Article·AI & Engineering·May 22, 2024

Enhance Your Voice AI Windows Applications with the Deepgram .NET 4.0 SDK

David vonThenen
By David vonThenen
PublishedMay 22, 2024
UpdatedJun 13, 2024

It's been a couple of weeks since we announced the highly anticipated release of the Deepgram .NET SDK v4.0, but we decided to call attention to renewed efforts in the Windows ecosystem. This update brings many new features and improvements designed to make it easier than ever to integrate Voice AI capabilities into your Windows applications.

Deepgram .NET SDK

Deepgram .NET SDK

The .NET SDK has undergone extensive changes since the last major release, and this blog post will highlight these updates and serve as a guide to start using the new features.

Release v4.0 Highlights

This release significantly restructures the .NET SDK, aligning it more closely with the architectures of our other SDKs. Users will notice structural similarities between projects, especially with JavaScript, Python, and Go, regarding instantiating clients and calling API methods.

The notable enhancements from the previous release include:

  • Improved Implementation for Live, PreRecorded, and Manage Clients

  • Provides Text-to-Speech Capabilities, giving your applications a choice of numerous human-like voices

  • Implements Intelligence APIs (Summary, Intent, Topic, Sentiment) for PreRecorded and Text analysis

  • Introduces On-Prem Support for the first time

  • Published a Microphone package for local live-streaming implementations

  • Improved and Independent Timeout Capabilities per API Call

  • Verbosity Logging Levels for Troubleshooting

  • Custom Header and Query Parameters for API calls

We've updated the repository with several .NET code examples covering all of the SDK's APIs. Whether a beginner or an experienced developer, these examples provide a practical guide to utilizing every aspect of the SDK, from simple transcriptions to complex use cases, such as streaming from the microphone. We aim to put our best foot forward with a "lead by example" approach.

Transcribing PreRecorded Audio or Video

The ability to transcribe pre-recorded audio remains a cornerstone feature of Deepgram. It's an ideal solution for transforming recorded meetings into readable minutes and generating intelligence insights through summarization, intents, topics, and sentiment.
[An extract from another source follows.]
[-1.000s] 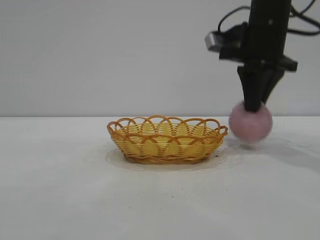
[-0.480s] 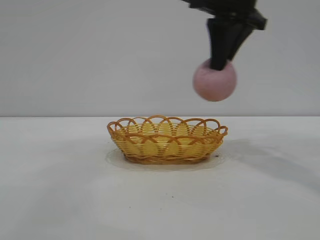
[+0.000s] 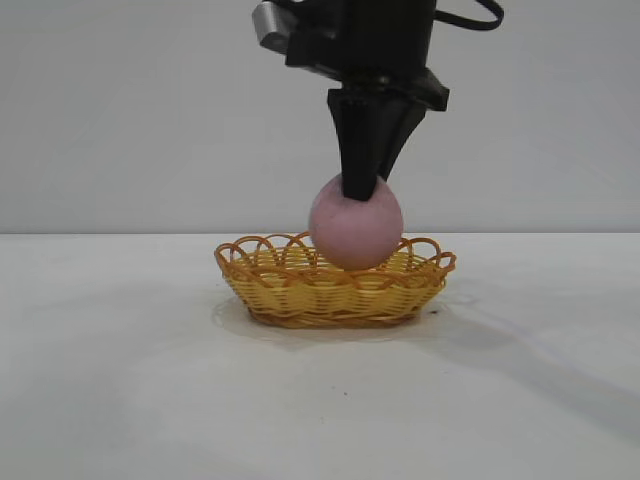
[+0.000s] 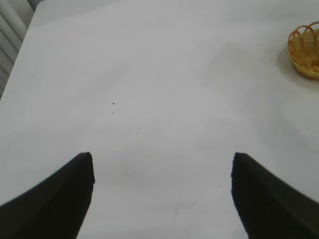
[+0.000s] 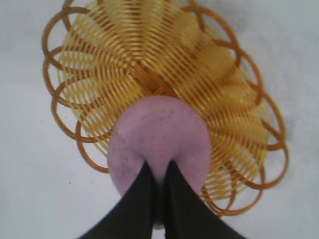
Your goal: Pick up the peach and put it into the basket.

Our repository is packed with varied examples, showcasing everything from transcribing a local audio file to obtaining a transcript directly from a URL. Here's a quick look at a sample code snippet for transcribing audio from a URL:

// STEP 1: Create a Deepgram client using the API key from environment variables
var deepgram = ClientFactory.CreatePreRecordedClient();

// STEP 2: Call the TranscribeUrl method on the PreRecorded class
var response = await deepgramClient.TranscribeUrl(
  new UrlSource("https://dpgr.am/bueller.wav"),
  new PreRecordedSchema()
  {
    Model = "nova-2",
  });

// STEP 3: Manipulate the response as needed
Console.WriteLine(response);

Live Streaming Speech-to-Text Transcription

A prominent enhancement in this latest release is the refined Live/Streaming Client implementation. Our focus has been on simplifying the complexities associated with the underlying WebSocket interface. In our previous version, users had to partially manage the WebSocket themselves, which often proved daunting for newcomers and placed extra maintenance and development burdens on the users.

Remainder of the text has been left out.